**Task to carry out**
Please reproduce the data below exactly, from the first line through the line containing "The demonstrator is", and leave every later line out.
Data segment START
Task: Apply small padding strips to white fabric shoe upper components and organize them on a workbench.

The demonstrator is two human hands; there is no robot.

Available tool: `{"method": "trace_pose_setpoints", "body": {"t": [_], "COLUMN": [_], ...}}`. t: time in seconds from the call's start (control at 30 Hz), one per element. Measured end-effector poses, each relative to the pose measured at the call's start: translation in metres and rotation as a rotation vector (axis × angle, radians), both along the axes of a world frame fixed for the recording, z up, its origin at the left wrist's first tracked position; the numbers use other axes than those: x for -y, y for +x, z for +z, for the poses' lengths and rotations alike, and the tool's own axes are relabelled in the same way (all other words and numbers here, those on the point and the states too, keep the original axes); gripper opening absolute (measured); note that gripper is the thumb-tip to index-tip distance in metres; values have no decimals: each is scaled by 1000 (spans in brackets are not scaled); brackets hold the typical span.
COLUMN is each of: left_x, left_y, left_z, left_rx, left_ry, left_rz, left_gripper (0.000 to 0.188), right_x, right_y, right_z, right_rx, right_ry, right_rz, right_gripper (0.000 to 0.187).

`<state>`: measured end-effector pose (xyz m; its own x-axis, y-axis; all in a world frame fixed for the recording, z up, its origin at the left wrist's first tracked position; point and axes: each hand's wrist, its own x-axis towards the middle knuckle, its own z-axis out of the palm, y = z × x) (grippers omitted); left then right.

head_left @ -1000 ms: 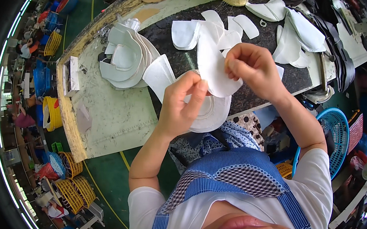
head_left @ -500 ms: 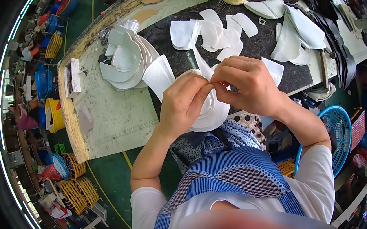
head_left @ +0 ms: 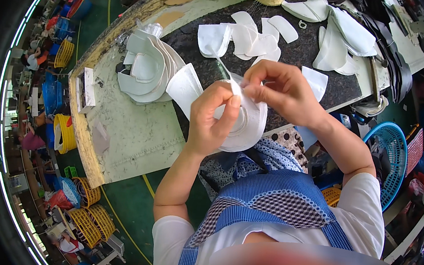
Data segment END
**Task result**
Task: Apply small padding strips to white fabric shoe upper components and organize them on a workbench.

The demonstrator is two human hands; there is no robot.

This exercise requires nothing further.